● Task item: Give back an exact copy of the lines below, from the first through the line with "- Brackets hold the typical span"; please stop there.

==*==

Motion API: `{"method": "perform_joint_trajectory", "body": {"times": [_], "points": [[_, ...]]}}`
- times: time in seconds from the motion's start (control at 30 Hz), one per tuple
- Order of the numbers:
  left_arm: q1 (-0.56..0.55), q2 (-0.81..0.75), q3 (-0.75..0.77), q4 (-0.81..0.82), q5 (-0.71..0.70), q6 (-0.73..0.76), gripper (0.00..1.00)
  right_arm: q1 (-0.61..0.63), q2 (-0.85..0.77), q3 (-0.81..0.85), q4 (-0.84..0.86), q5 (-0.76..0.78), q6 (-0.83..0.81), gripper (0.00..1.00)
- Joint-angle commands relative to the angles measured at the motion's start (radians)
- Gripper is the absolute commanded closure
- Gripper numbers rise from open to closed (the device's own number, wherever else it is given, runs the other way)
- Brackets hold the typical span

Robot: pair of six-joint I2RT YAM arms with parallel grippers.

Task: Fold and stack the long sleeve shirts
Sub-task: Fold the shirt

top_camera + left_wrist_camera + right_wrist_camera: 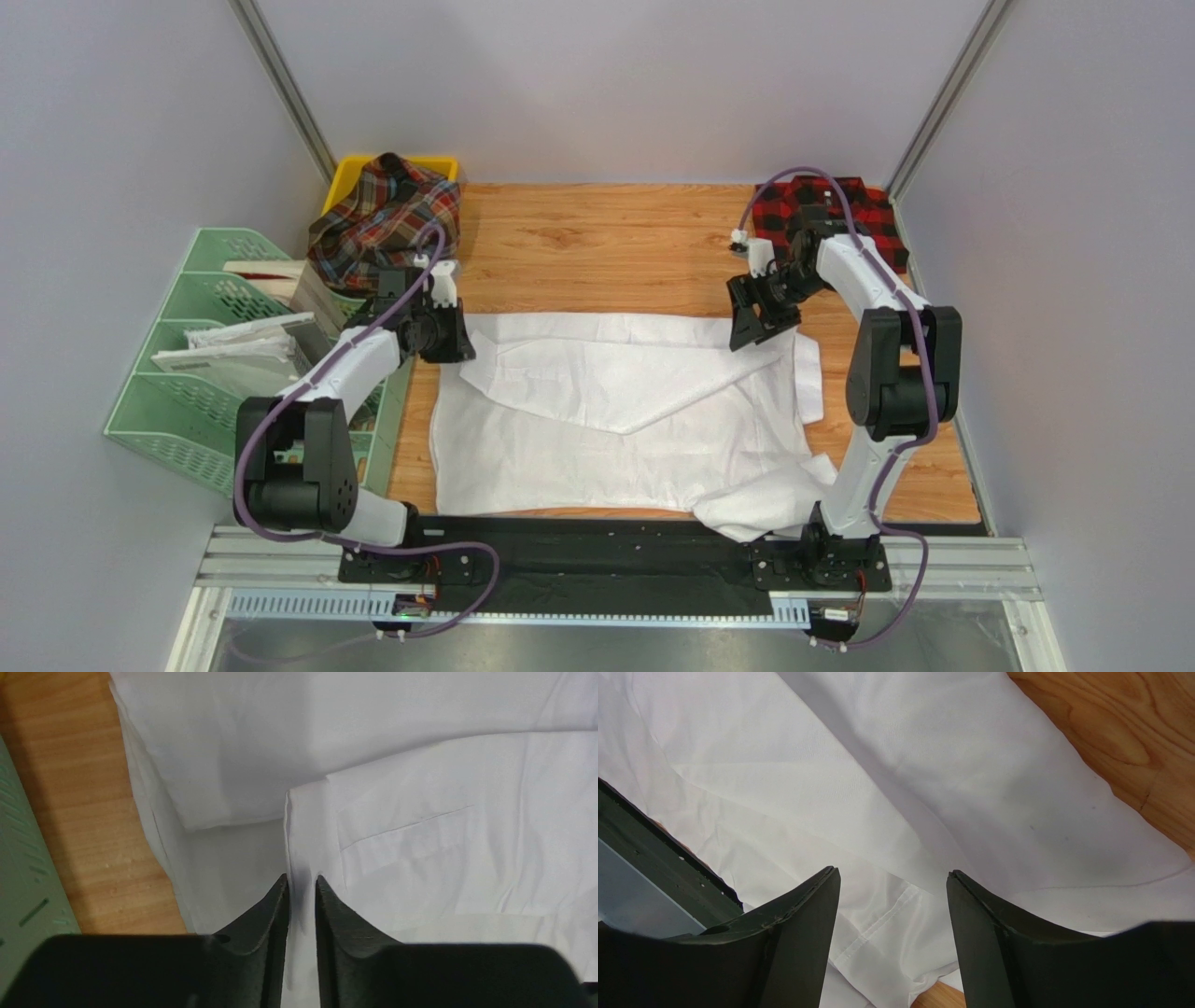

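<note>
now the white shirt (617,420) lies spread over the middle of the wooden table (603,238), with one sleeve folded across its front in a long slant. its near right corner is bunched up in a soft heap beside the base of the right arm.

the left gripper (300,880) sits low at the shirt's far left corner. its jaws stand very narrow, only a thin slit between them. a folded edge of the white cloth runs straight into that slit in the left wrist view. i cannot tell whether the cloth is pinched there or merely lies under the tips.

the right gripper (892,875) hangs over the shirt's far right part, jaws wide apart, with nothing between them. white cloth and a seam show below it, and bare wood shows off to one side.

the red-and-black checked shirt (873,207) lies in the far right corner of the table, behind the right arm. the tartan shirt (386,210) is heaped in a yellow bin (435,165) at the far left corner, spilling over its near rim.

just off the table's left edge stands a green rack (211,420) with white paper sheets (232,343) in it.
</note>
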Motion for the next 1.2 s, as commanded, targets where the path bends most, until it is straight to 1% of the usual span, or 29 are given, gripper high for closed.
{"method": "perform_joint_trajectory", "body": {"times": [0.0, 0.03, 0.07, 0.1, 0.13, 0.17, 0.2, 0.23, 0.27, 0.3, 0.33, 0.37, 0.4, 0.43, 0.47, 0.5, 0.53, 0.67, 0.77, 0.8, 0.83, 0.9, 0.97, 1.0, 1.03, 1.1, 1.13, 1.17], "points": [[0.007, 0.009, 0.034, -0.066, -0.081, -0.012, 0.62, -0.001, -0.054, 0.027, -0.024, 0.034, -0.035, 0.38], [0.007, -0.014, 0.041, -0.072, -0.090, -0.006, 0.57, -0.001, -0.064, 0.027, -0.029, 0.043, -0.041, 0.39], [0.006, -0.035, 0.043, -0.078, -0.095, 0.006, 0.47, 0.000, -0.077, 0.024, -0.033, 0.051, -0.046, 0.39], [0.006, -0.061, 0.045, -0.077, -0.078, 0.054, 0.38, 0.000, -0.107, 0.020, -0.036, 0.056, -0.057, 0.40], [0.007, -0.121, 0.043, -0.074, -0.061, 0.087, 0.35, 0.005, -0.124, 0.012, -0.038, 0.065, -0.061, 0.41], [0.003, -0.149, 0.040, -0.072, -0.047, 0.120, 0.23, 0.008, -0.144, -0.009, -0.036, 0.071, -0.064, 0.41], [-0.017, -0.169, 0.037, -0.075, -0.038, 0.196, 0.20, 0.013, -0.173, -0.026, -0.033, 0.077, -0.072, 0.42], [-0.031, -0.184, 0.049, -0.089, -0.033, 0.236, 0.20, 0.028, -0.190, -0.045, -0.027, 0.098, -0.077, 0.45], [-0.049, -0.181, 0.057, -0.147, -0.047, 0.262, 0.21, 0.037, -0.201, -0.084, -0.013, 0.111, -0.081, 0.47], [-0.071, -0.172, 0.063, -0.170, -0.038, 0.296, 0.22, 0.046, -0.210, -0.103, -0.001, 0.126, -0.084, 0.50], [-0.079, -0.139, 0.084, -0.228, -0.030, 0.302, 0.24, 0.066, -0.215, -0.120, 0.013, 0.160, -0.084, 0.53], [-0.085, -0.116, 0.095, -0.251, -0.033, 0.302, 0.27, 0.072, -0.212, -0.137, 0.031, 0.169, -0.084, 0.55], [-0.097, -0.090, 0.106, -0.273, -0.027, 0.306, 0.28, 0.079, -0.204, -0.154, 0.039, 0.174, -0.081, 0.57], [-0.106, -0.025, 0.139, -0.299, -0.033, 0.313, 0.28, 0.085, -0.187, -0.158, 0.048, 0.180, -0.071, 0.58], [-0.111, 0.007, 0.152, -0.346, -0.033, 0.318, 0.29, 0.088, -0.172, -0.160, 0.062, 0.188, -0.066, 0.58], [-0.115, 0.039, 0.163, -0.360, -0.029, 0.327, 0.29, 0.092, -0.160, -0.161, 0.068, 0.195, -0.064, 0.58], [-0.117, 0.105, 0.184, -0.380, -0.039, 0.329, 0.29, 0.094, -0.131, -0.161, 0.091, 0.212, -0.058, 0.59], [-0.114, 0.257, 0.251, -0.420, -0.093, 0.359, 0.31, 0.095, -0.060, -0.163, 0.152, 0.270, -0.049, 0.59], [-0.114, 0.340, 0.305, -0.439, -0.104, 0.365, 0.32, 0.094, 0.009, -0.152, 0.183, 0.307, -0.051, 0.59], [-0.114, 0.392, 0.325, -0.443, -0.110, 0.368, 0.32, 0.095, 0.023, -0.148, 0.191, 0.315, -0.051, 0.59], [-0.114, 0.420, 0.377, -0.471, -0.118, 0.370, 0.33, 0.095, 0.040, -0.131, 0.201, 0.326, -0.049, 0.60], [-0.106, 0.492, 0.434, -0.497, -0.113, 0.367, 0.35, 0.095, 0.092, -0.100, 0.201, 0.335, -0.051, 0.59], [-0.102, 0.532, 0.517, -0.520, -0.119, 0.370, 0.38, 0.092, 0.127, -0.043, 0.205, 0.350, -0.041, 0.60], [-0.100, 0.581, 0.549, -0.534, -0.122, 0.373, 0.39, 0.089, 0.164, -0.022, 0.206, 0.355, -0.037, 0.60], [-0.099, 0.607, 0.621, -0.566, -0.125, 0.376, 0.40, 0.089, 0.182, 0.001, 0.208, 0.365, -0.032, 0.60], [-0.083, 0.674, 0.693, -0.594, -0.118, 0.370, 0.42, 0.079, 0.233, 0.081, 0.206, 0.376, -0.025, 0.60], [-0.079, 0.694, 0.760, -0.607, -0.113, 0.367, 0.42, 0.074, 0.247, 0.111, 0.205, 0.381, -0.021, 0.59], [-0.068, 0.710, 0.794, -0.612, -0.099, 0.368, 0.42, 0.069, 0.259, 0.160, 0.198, 0.372, -0.023, 0.59]]}}
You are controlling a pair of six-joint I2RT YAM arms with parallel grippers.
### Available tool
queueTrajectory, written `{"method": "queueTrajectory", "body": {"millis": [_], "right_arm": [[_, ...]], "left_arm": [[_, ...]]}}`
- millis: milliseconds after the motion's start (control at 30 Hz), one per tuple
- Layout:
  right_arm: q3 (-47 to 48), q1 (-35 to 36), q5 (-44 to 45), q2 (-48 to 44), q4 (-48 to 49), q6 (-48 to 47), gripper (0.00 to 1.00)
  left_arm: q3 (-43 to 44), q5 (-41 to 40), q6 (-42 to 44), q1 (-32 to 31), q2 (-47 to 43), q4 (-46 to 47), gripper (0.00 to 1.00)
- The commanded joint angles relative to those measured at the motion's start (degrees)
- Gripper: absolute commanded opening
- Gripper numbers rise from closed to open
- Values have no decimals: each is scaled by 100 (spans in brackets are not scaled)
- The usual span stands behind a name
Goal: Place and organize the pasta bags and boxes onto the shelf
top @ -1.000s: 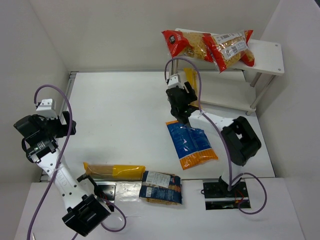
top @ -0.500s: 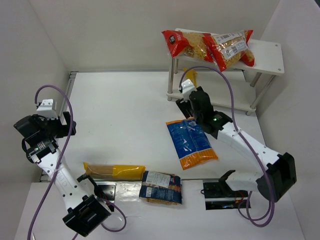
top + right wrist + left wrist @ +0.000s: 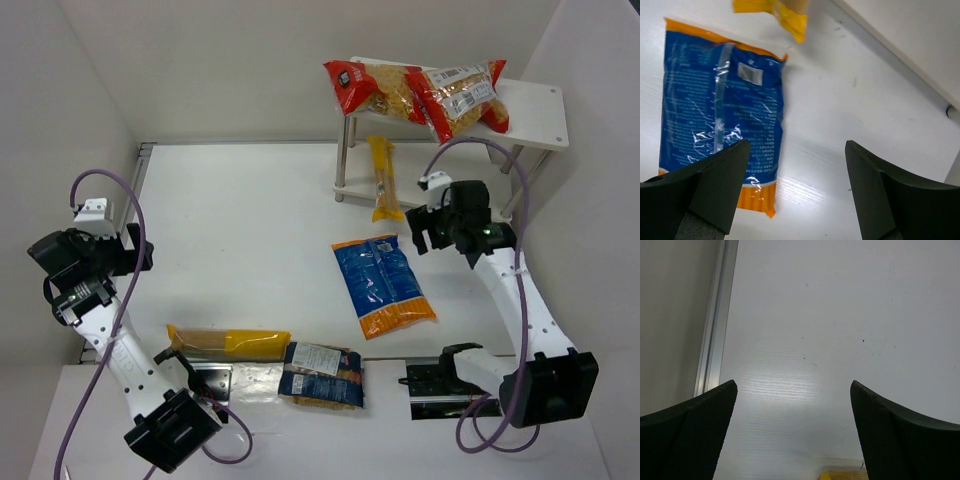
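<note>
Top view, shelf: The shelf [image 3: 535, 100] is standing at the far right of the desk [image 3: 240, 220]. It is carrying the left red-ended bag [image 3: 375, 88] and the right red-ended bag [image 3: 460, 98] side by side on its top board.
Top view, loose packs: A yellow spaghetti pack [image 3: 383, 180] is lying on the desk just beside the shelf's front leg. The blue-and-orange bag [image 3: 385, 285] is lying flat near it. A second yellow pack [image 3: 228, 341] and the small dark-blue pack [image 3: 322, 374] are lying by the arm bases.
Top view, arms: The right fingers [image 3: 424, 230] are hanging between the spaghetti pack and the blue-and-orange bag, touching neither. The left fingers [image 3: 132, 256] are hanging far off at the left.
Left wrist view: The left fingers [image 3: 690, 435] are standing apart over bare desk, gripping nothing. A yellow sliver, probably the second yellow pack [image 3: 827, 475], is peeking in at the bottom.
Right wrist view: The right fingers [image 3: 705, 195] are spread wide and empty above the blue-and-orange bag [image 3: 722, 115], with the spaghetti pack's end [image 3: 777, 12] at the top edge.
Step in hand: The right arm is probably choosing its next pick. The flat bag is offering little to pinch, so coming down across a short end seam looks wisest.
View differences: Only the wrist views are showing the finger gaps plainly, and only the top view is showing the shelf's free space.
</note>
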Motion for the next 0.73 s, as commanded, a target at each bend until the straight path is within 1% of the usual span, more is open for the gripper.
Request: {"method": "queueTrajectory", "body": {"millis": [0,33,67,200,300,400,433,700], "right_arm": [[496,-736,-942,-185,-630,141,84],[497,-1060,-1161,-333,-631,141,84],[497,-1202,-1242,-396,-710,141,84],[347,-1651,-1558,-659,-798,141,84],[295,-1880,-1751,-660,-729,141,84],[224,-2020,-1804,-607,-605,141,84],[224,-2021,-1805,-607,-605,141,86],[119,-2074,-1699,-607,-447,264,86]], "left_arm": [[-29,87,61,40,187,47,99],[-29,87,61,40,187,47,99],[23,87,61,40,248,47,99],[24,87,61,40,249,47,99],[24,87,61,40,249,47,99],[24,87,61,40,249,47,99],[24,87,61,40,249,-5,99],[24,139,61,40,302,-6,99]]}}
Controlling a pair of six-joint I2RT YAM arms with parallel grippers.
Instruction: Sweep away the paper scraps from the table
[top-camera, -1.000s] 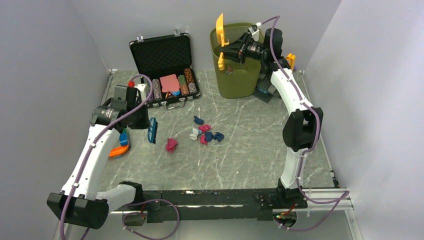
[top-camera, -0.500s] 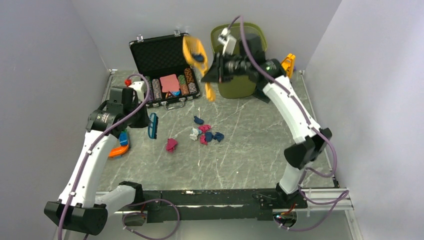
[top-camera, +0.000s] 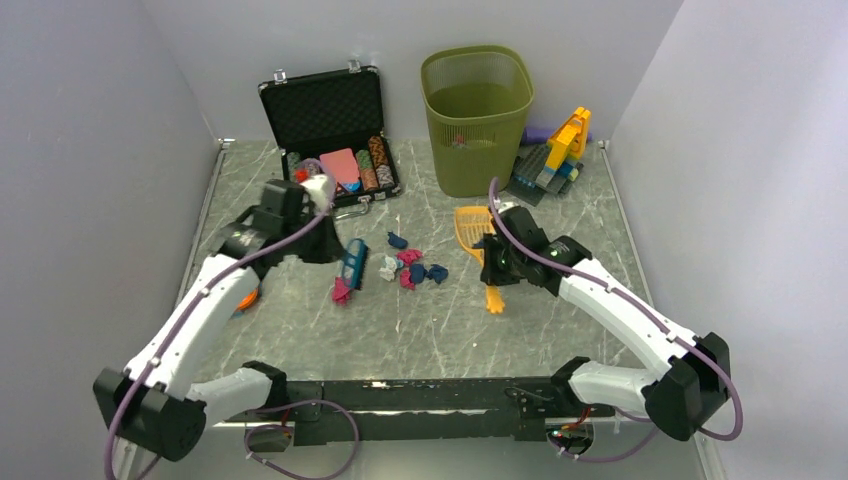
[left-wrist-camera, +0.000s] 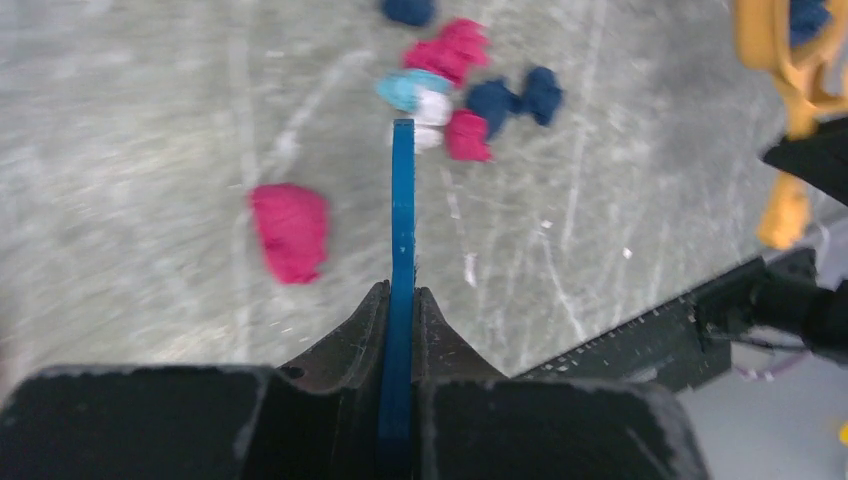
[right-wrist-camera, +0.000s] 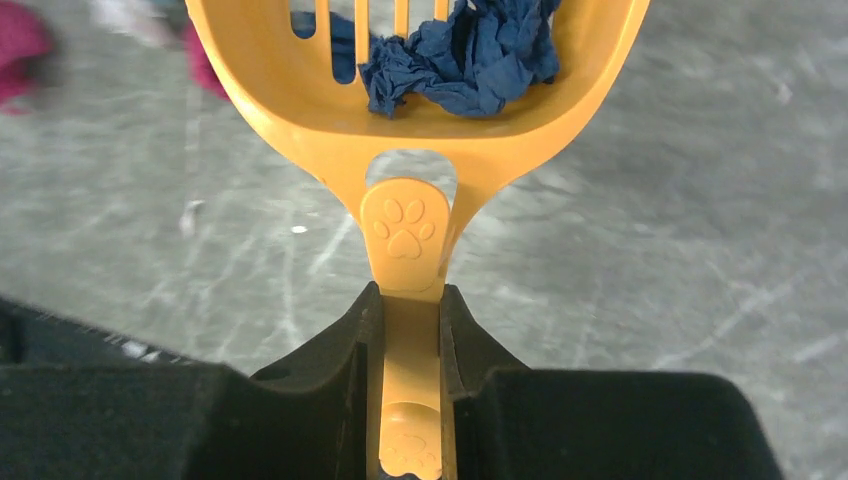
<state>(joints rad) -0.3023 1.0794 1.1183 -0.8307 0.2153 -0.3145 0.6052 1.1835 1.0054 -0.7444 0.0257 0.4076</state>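
Scoop (right-wrist-camera: 405, 235) now low, navy scrap (right-wrist-camera: 465, 60) inside

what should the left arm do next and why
Probably sweep the blue brush, clamped in the left gripper, through the paper scraps toward the orange scoop in the right gripper: the main cluster lies on the table between the two tools, not yet gathered.

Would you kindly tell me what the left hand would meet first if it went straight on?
Likely the teal-and-white paper scraps right ahead of the blue tool that the left hand grips; the lone pink scrap lies off its line.
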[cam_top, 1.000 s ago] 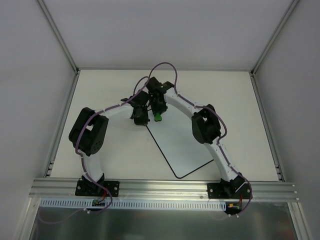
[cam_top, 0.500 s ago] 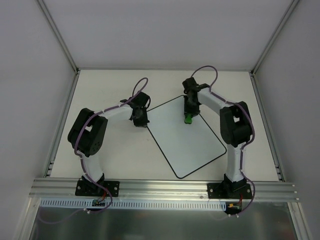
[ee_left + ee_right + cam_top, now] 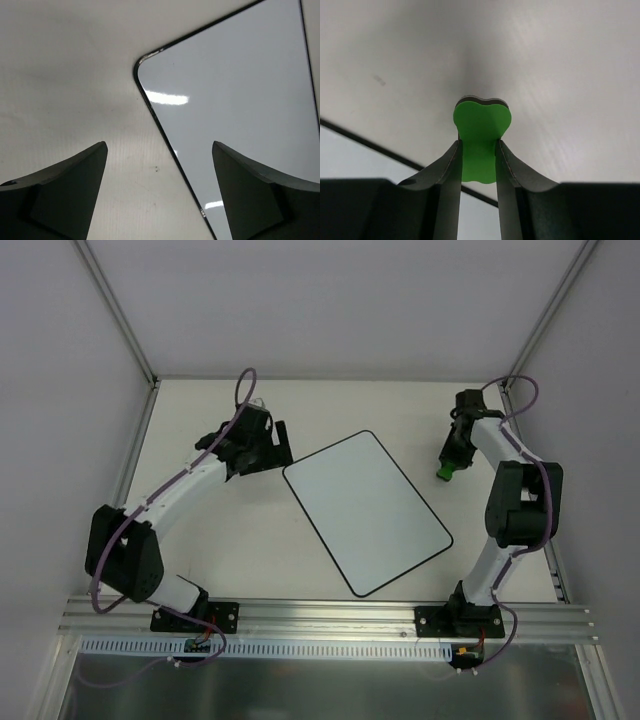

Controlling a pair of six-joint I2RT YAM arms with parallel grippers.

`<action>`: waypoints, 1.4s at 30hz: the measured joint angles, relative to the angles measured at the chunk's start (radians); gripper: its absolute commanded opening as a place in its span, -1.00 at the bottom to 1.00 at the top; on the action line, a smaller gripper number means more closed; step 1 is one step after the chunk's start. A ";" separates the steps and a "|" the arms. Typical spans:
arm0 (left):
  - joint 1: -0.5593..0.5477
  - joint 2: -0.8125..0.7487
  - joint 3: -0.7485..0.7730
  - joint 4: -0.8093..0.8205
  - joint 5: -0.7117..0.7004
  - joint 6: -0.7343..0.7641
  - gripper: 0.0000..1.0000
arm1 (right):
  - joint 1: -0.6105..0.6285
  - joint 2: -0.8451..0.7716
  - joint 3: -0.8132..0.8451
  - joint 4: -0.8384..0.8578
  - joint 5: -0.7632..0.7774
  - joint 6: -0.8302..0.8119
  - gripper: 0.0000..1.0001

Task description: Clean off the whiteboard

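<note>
The whiteboard (image 3: 366, 510) lies tilted in the middle of the table, its white face blank inside a thin black border. In the left wrist view its far-left corner (image 3: 145, 57) shows, with the board's edge running between the wide-apart jaws. My left gripper (image 3: 275, 446) stands open just off that corner, holding nothing. My right gripper (image 3: 446, 468) hangs over bare table to the right of the board, shut on a small green eraser (image 3: 481, 135). The eraser (image 3: 442, 475) sticks out past the fingertips (image 3: 454, 165).
The table (image 3: 230, 540) is boxed in by white walls at the left, back and right, with metal rails along the side edges. An aluminium rail (image 3: 330, 615) carrying both arm bases runs across the near edge.
My right gripper swept the eraser from the board's left corner across it and off its right side. My left gripper opened, let go of the board's corner and pulled back to the left.
</note>
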 measured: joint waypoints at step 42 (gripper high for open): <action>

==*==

● Output of the task:
Motion API: `{"method": "perform_joint_trajectory", "body": {"times": [_], "points": [[_, ...]]}}`
- times: time in seconds from the motion's start (control at 30 Hz), one per tuple
- Order of the numbers:
  left_arm: q1 (-0.56..0.55), q2 (-0.81..0.75), q3 (-0.75..0.77), q4 (-0.81..0.82), q5 (-0.71..0.70), q6 (-0.73..0.76), gripper (0.00..1.00)
  right_arm: q1 (-0.61..0.63), q2 (-0.85..0.77), q3 (-0.81..0.85), q4 (-0.84..0.86), q5 (-0.76..0.78), q6 (-0.83..0.81), gripper (0.00..1.00)
- Joint-angle commands relative to the angles measured at the motion's start (radians)
- Gripper is the absolute commanded closure
- Gripper numbers rise from open to closed (the device's own number, wherever else it is given, runs the other way)
- Brackets hold the typical span

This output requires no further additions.